I have been writing about dividend investing since early 2008. I started this site in order to write down ideas on dividend investing, keep myself motivated, and make myself to do some work before putting money in dividend paying businesses.
There were not a lot of dividend investing sites back then besides mine, and only Dividends4life and The Dividend Guy are still active. The rest just dropped out, because writing about investing is time consuming. Recently, we have a lot of websites that keep on discussing personal stories of the authors, including details like their monthly income, expenses etc. Some dividend authors like Dividend Mantra have gone as far as coming out into the national spotlight.
You would never see this on the Dividend Growth Investor website however. What you would see is information related to my dividend investing strategy, dividend stock analyses, portfolio management and dividend increases. This example type of information, is really all the information you really need to succeed in the game, if you put in the effort. Actually, your effort might be the most important ingredient you need to succeed with dividend investing, now that I think about it.

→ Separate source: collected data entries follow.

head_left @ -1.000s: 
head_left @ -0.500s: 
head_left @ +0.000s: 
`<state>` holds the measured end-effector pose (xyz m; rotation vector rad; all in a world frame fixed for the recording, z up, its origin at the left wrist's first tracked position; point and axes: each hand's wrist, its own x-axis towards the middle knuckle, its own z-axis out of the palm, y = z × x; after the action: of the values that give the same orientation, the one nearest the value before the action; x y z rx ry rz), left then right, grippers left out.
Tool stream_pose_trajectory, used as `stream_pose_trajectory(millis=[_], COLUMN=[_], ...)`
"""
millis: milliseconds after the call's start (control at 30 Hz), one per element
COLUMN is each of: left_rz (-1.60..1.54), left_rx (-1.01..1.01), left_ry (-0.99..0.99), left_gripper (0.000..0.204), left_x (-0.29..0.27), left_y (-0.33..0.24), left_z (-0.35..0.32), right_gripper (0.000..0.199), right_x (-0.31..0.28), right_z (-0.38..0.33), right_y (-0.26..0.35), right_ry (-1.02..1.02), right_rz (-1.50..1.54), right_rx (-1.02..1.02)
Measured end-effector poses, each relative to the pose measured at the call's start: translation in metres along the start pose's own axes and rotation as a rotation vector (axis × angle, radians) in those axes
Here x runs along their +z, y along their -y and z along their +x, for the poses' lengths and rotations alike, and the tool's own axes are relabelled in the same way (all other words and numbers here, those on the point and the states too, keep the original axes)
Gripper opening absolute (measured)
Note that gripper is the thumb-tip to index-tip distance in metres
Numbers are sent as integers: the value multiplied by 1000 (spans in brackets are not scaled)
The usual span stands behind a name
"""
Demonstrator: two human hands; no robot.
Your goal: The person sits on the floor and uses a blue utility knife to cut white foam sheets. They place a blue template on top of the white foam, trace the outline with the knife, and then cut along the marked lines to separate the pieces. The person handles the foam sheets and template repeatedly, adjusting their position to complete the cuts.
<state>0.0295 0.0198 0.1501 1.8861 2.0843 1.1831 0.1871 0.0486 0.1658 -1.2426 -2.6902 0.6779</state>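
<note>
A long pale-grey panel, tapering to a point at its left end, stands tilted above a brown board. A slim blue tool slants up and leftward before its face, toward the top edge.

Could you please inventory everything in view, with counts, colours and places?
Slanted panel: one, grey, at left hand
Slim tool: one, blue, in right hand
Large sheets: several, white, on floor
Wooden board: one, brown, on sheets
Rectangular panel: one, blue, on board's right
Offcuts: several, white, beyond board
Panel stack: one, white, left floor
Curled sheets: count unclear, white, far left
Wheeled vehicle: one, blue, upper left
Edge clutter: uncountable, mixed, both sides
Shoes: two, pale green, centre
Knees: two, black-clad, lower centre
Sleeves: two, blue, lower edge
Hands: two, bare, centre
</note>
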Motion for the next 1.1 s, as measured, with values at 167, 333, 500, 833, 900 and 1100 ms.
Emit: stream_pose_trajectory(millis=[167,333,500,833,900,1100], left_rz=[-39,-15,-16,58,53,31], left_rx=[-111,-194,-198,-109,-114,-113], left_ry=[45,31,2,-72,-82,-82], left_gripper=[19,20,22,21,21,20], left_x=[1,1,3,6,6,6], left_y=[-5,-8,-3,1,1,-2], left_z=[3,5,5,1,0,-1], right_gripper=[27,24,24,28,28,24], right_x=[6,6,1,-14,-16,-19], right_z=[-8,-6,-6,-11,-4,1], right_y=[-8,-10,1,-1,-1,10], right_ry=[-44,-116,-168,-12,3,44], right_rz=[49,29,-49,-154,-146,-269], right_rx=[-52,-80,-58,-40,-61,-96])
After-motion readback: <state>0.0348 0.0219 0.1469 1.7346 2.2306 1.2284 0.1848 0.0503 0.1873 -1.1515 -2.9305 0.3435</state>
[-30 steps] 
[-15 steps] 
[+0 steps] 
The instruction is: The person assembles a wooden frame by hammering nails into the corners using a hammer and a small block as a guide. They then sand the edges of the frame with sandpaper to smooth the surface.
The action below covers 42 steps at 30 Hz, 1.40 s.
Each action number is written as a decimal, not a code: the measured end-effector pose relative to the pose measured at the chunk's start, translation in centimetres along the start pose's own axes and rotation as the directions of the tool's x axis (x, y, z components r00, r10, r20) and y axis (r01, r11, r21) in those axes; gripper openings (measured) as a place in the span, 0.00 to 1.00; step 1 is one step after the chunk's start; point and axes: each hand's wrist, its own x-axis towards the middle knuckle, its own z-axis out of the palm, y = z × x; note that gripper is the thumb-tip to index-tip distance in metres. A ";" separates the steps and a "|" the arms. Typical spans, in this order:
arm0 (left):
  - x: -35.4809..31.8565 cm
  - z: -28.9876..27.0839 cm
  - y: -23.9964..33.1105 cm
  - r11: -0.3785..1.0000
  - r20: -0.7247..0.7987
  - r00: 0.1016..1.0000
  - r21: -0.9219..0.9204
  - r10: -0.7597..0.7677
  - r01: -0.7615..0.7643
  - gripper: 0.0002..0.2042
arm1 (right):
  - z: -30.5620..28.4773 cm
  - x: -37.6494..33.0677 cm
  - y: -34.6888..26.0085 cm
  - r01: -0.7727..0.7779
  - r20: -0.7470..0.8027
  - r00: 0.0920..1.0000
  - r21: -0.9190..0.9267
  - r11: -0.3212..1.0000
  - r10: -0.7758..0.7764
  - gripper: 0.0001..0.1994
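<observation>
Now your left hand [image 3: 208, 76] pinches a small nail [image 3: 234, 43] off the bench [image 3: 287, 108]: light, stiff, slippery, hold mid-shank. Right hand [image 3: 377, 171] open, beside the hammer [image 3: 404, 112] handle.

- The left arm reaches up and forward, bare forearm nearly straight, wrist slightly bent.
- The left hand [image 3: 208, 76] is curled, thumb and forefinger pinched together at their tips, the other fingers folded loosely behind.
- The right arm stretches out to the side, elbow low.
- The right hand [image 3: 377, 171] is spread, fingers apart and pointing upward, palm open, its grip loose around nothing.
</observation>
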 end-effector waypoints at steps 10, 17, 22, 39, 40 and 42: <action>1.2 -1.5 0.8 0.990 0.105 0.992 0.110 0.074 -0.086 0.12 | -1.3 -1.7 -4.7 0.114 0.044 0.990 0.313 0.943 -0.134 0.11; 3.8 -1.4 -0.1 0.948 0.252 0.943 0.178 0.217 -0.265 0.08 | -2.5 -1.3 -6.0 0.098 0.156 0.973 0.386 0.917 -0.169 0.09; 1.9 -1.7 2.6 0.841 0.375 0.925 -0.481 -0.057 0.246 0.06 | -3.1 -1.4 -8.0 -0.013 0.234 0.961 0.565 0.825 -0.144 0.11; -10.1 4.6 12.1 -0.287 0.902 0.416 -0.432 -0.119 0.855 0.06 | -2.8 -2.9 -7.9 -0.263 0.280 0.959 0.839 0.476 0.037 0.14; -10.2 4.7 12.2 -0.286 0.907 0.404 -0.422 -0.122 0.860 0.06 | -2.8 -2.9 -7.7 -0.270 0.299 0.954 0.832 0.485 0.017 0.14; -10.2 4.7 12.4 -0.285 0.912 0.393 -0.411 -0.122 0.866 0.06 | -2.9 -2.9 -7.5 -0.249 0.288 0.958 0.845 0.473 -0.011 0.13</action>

The reason why I am anonymous and share little detail about myself, is because this is not and should not be important to you. I have observed how when I mention something specific about my investing, I always notice that someone is focusing on the things that should matter the least to them. This is because it is all very relative – to a cashier working at WalMart (WMT), saving $5000/year might look like an impossible task, whereas a highly-compensated lawyer might just ignore anything that mentions less than $50,000.

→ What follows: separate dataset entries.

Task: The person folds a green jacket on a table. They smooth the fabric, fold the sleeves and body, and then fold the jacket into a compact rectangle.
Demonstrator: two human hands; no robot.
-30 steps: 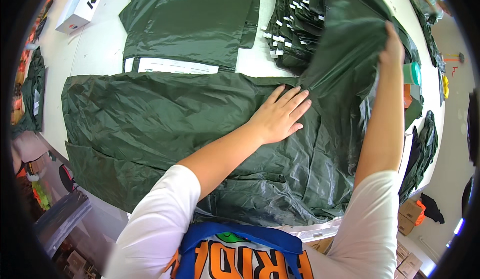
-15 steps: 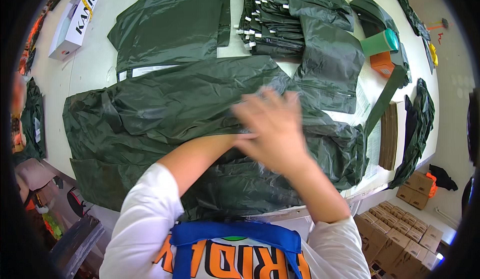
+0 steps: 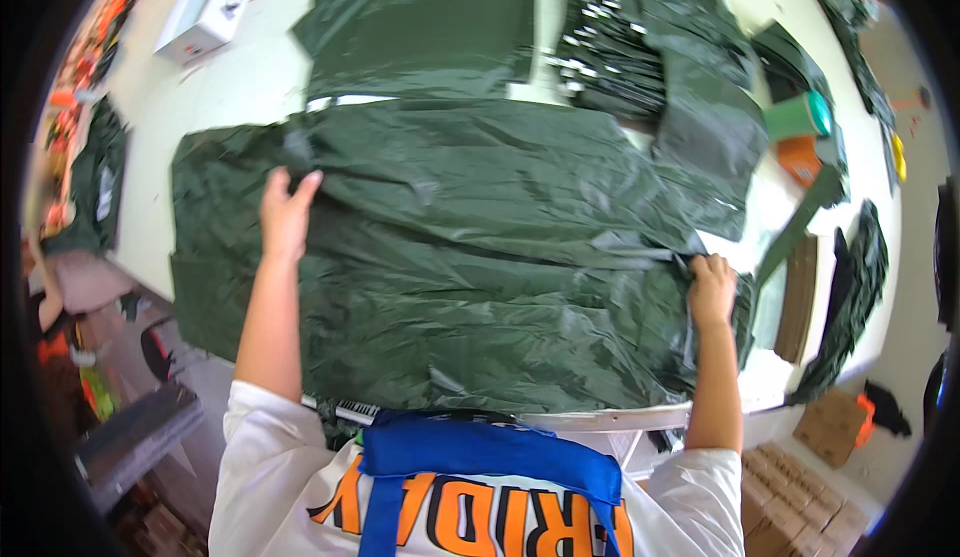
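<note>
A large dark green garment (image 3: 480, 227) of thin, shiny rainwear-like fabric lies spread across the table in front of me, creased along its length. On its left part rests my left hand (image 3: 287, 215), with thumb and fingers apart at the fabric. My right hand (image 3: 712, 289) is at the garment's right end, its fingers curled down and closed on the bunched cloth there. The fingertips of that hand are partly hidden in the folds.
Behind lie a flat green piece (image 3: 420, 32) and a stack of folded green pieces with white tags (image 3: 610, 57). A green cup-like container (image 3: 798, 115), an orange box (image 3: 798, 160) and brown cardboard (image 3: 797, 302) stand right. A white box (image 3: 210, 12) is far left. Cartons (image 3: 800, 487) sit below right.
My hands, crossed close together over the middle before, have moved apart to the left and right. The garment now lies flatter and wider, and the view has shifted slightly.
</note>
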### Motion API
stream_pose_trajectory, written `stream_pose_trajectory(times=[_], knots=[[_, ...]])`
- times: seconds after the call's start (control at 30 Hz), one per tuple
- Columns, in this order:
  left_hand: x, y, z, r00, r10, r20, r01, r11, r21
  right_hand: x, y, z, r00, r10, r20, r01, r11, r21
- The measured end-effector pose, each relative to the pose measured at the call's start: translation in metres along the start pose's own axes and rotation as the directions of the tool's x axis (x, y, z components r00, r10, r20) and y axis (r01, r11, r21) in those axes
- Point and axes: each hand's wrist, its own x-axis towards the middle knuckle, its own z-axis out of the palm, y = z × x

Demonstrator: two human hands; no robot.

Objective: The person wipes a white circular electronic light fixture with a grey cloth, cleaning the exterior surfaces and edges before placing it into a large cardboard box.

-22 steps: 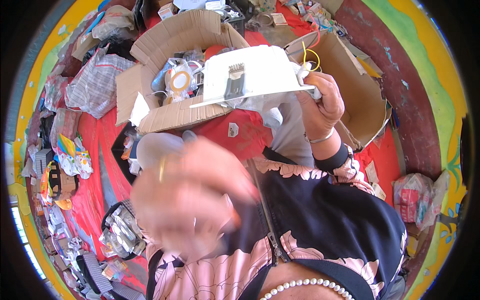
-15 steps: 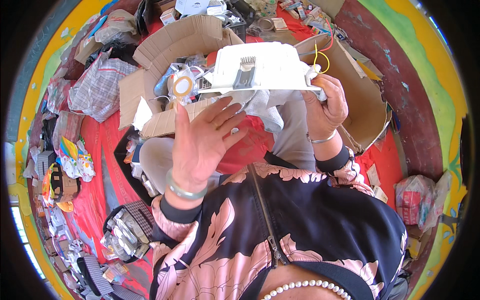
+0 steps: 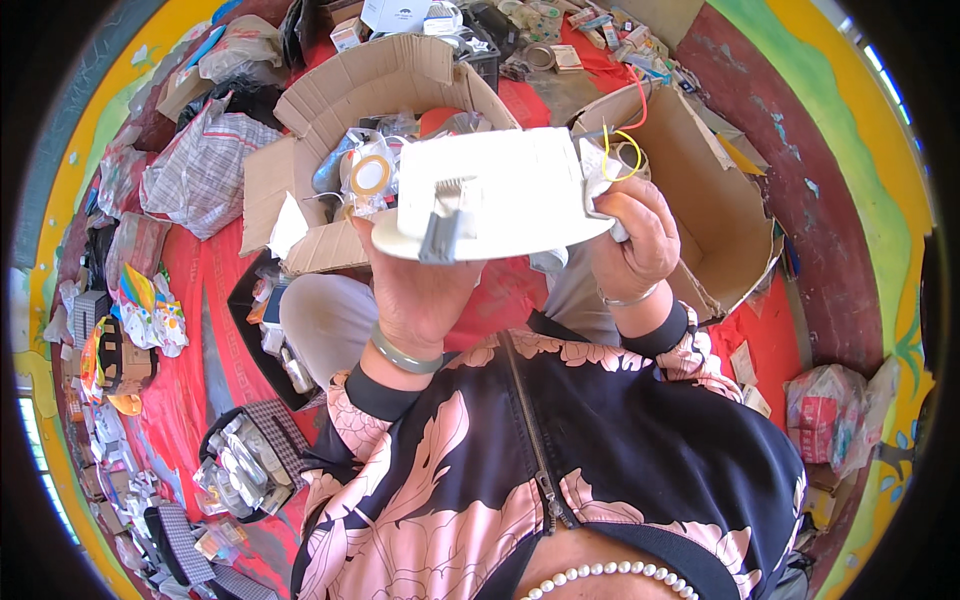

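Observation:
A white recessed ceiling light [image 3: 500, 190] is held up in front of my chest, its boxy back raised above a round flat rim. A grey spring clip [image 3: 440, 238] sticks out at its near edge. My left hand [image 3: 425, 295] is under the left part of the rim, with the fingers mostly hidden behind it. At the right edge, my right hand [image 3: 637, 235] pinches the rim through a crumpled white cloth [image 3: 595, 172]. Red, yellow and dark wires [image 3: 634, 150] rise from the light beside this hand.
Behind the light stands an open cardboard box [image 3: 365, 75] with a tape roll [image 3: 370, 175] and packed goods. Another open carton [image 3: 725, 215] is at the right. A checked bag [image 3: 205, 170] and a basket of small packages [image 3: 245, 460] lie on the left.
The light has come down nearer my chest and tilted, so its round rim shows. My left hand, spread out and apart from it before, has moved under its left side.

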Motion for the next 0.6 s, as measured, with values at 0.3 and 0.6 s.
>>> stream_pose_trajectory(times=[0.3, 0.6], knots=[[0.009, -0.004, 0.002, 0.990, 0.103, 0.101, -0.113, 0.988, 0.105, 0.004, 0.000, 0.017, 0.985, -0.166, 0.047, 0.170, 0.982, -0.082], [0.010, 0.033, -0.016, 0.983, -0.172, -0.070, 0.173, 0.985, 0.011, -0.009, 0.017, 0.015, 0.938, -0.290, 0.192, 0.298, 0.955, -0.014]])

For example, an article I posted about the power of dividend reinvestment garnered some of useless comments stating that someone in their 20s cannot save $3000/month. Another article I wrote about investing in a Roth IRA generated comments that investing $200 at a time is not worth the effort. The reality is that it does not matter how much you put into your strategy, because all it matters is that you have a strategy, and you execute it consistently with the amount of capital you have at your disposal.
It should not matter if you put $200/month or $3000/month in dividend paying stocks, or whether you are 25 or 65 years old. What matters is that you put some money to work when you find attractive dividend payers at reasonable prices.
I believe that dividend investing is a perfectly democratic way to earn passive income. In order to be successful, it does not matter what your age, gender, or nationality truly is. You do not have to play office politics, or focus on things that do not interest you. You do need to put in some work into it however, in order to learn how to screen for stocks, analyze companies, and build diversified portfolios over time. You also need to have an open mind, and not be subject to prejudices. This is where most investors usually struggle, because if you make up your mind in advance, then it is very hard to make the right decision, even when the data tells you what the correct answer is.
What I am trying to say is that dividend growth investing is a strategy which is bigger than a single individual. You can be successful using it, whether you put $200 or $20,000/month, and whether you are in your 20s or 60s. The core concept applies for all scenarios. Dividend growth investing is all about finding a quality company at a cheap price, which can increase earnings in order to pay growing dividends. You also want to focus on a company whose dividends are sustainable, which lowers the risk of a dividend cut. Growing dividends are important, because they allow you to maintain purchasing power of your dividend income, without having to add more capital or having to reinvest a portion of distributions back.